### What to produce
Your job is to transcribe the material exactly, every line included.

### Supplied data

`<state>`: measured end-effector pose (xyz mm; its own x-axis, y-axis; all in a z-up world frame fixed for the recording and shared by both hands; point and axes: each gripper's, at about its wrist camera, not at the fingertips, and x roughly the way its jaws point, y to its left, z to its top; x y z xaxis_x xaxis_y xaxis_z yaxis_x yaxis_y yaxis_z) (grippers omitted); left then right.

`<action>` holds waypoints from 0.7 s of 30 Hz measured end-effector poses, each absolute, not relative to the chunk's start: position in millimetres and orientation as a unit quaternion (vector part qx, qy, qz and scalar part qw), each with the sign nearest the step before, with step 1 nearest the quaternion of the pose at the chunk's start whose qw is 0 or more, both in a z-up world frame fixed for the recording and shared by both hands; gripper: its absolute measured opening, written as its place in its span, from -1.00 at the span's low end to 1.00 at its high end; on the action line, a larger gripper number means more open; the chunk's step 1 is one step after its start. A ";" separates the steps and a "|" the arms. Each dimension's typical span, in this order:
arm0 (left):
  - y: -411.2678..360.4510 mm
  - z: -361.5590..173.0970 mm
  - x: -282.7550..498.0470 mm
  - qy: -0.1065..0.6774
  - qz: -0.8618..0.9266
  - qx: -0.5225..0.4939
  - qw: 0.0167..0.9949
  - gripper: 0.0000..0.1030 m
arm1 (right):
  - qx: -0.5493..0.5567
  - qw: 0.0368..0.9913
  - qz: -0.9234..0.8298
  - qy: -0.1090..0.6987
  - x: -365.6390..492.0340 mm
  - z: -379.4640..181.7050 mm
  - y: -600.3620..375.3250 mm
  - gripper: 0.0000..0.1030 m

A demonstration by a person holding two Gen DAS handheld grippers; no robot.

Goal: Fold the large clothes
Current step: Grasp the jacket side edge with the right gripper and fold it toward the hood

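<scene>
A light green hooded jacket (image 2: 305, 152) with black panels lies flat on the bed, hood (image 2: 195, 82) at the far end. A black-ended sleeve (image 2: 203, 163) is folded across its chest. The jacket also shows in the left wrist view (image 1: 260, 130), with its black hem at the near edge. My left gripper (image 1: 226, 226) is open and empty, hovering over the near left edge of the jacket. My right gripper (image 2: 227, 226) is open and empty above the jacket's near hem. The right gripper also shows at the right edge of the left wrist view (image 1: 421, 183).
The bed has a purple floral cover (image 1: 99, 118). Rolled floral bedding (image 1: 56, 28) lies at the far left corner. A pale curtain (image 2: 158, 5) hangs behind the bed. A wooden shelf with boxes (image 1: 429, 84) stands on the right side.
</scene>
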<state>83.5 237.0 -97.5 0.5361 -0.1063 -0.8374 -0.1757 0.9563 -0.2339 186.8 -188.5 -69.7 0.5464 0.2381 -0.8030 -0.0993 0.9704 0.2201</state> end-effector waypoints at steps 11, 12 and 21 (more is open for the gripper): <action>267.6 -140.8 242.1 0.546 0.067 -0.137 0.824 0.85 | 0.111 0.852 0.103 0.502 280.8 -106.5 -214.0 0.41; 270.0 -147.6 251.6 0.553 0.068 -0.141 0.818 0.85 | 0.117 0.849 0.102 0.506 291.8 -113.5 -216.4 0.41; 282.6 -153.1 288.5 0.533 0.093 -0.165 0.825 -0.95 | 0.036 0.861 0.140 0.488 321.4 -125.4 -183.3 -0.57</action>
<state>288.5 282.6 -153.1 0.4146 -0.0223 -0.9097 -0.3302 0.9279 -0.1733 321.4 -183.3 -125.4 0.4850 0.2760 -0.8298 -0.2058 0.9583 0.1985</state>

### Solution for this problem
`<state>`: measured end-effector pose (xyz mm; its own x-axis, y-axis; all in a z-up world frame fixed for the recording and shared by both hands; point and axes: each gripper's, at about its wrist camera, not at the fingertips, and x roughly the way its jaws point, y to its left, z to its top; x y z xaxis_x xaxis_y xaxis_z yaxis_x yaxis_y yaxis_z) (grippers omitted); left then right.

`<action>` holds waypoints from 0.7 s of 30 Hz measured end-effector poses, each absolute, not relative to the chunk's start: position in millimetres and orientation as a unit quaternion (vector part qx, qy, qz and scalar part qw), each with the sign nearest the step before, with step 1 nearest the quaternion of the pose at the chunk's start whose qw is 0 or more, both in a z-up world frame fixed for the recording and shared by both hands; gripper: its absolute measured opening, written as its place in its span, from -1.00 at the span's low end to 1.00 at its high end; on the action line, a larger gripper number means more open; the chunk's step 1 is one step after its start. A ";" separates the steps and a "|" the arms. Each dimension's typical span, in this order:
arm0 (left):
  - y: -411.2678..360.4510 mm
  - z: -361.5590..173.0970 mm
  - x: -282.7550..498.0470 mm
  - qy: -0.1065..0.6774
  - qz: -0.8618..0.9266
  - qx: -0.5225..0.4939
  - qw: 0.0167..0.9949
  - gripper: 0.0000..0.1030 m
arm1 (right):
  - qx: -0.5493..0.5567
  - qw: 0.0368..0.9913
  - qz: -0.9234..0.8298
  - qy: -0.1090..0.6987
  - x: -365.6390..492.0340 mm
  - z: -379.4640..181.7050 mm
  - y: -600.3620..375.3250 mm
  - gripper: 0.0000..0.1030 m

A demonstration by a person holding two Gen DAS handheld grippers; no robot.

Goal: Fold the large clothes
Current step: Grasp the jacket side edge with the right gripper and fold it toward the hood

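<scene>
A light green hooded jacket (image 2: 305, 152) with black panels lies flat on the bed, hood (image 2: 195, 82) at the far end. A black-ended sleeve (image 2: 203, 163) is folded across its chest. The jacket also shows in the left wrist view (image 1: 260, 130), with its black hem at the near edge. My left gripper (image 1: 226, 226) is open and empty, hovering over the near left edge of the jacket. My right gripper (image 2: 227, 226) is open and empty above the jacket's near hem. The right gripper also shows at the right edge of the left wrist view (image 1: 421, 183).
The bed has a purple floral cover (image 1: 99, 118). Rolled floral bedding (image 1: 56, 28) lies at the far left corner. A pale curtain (image 2: 158, 5) hangs behind the bed. A wooden shelf with boxes (image 1: 429, 84) stands on the right side.
</scene>
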<state>83.5 237.0 -97.5 0.5361 -0.1063 -0.8374 -0.1757 0.9563 -0.2339 186.8 -188.5 -69.7 0.5464 0.2381 -0.8030 -0.0993 0.9704 0.2201</state> end-effector waypoints at steps 11, 12 and 21 (more is open for the gripper): <action>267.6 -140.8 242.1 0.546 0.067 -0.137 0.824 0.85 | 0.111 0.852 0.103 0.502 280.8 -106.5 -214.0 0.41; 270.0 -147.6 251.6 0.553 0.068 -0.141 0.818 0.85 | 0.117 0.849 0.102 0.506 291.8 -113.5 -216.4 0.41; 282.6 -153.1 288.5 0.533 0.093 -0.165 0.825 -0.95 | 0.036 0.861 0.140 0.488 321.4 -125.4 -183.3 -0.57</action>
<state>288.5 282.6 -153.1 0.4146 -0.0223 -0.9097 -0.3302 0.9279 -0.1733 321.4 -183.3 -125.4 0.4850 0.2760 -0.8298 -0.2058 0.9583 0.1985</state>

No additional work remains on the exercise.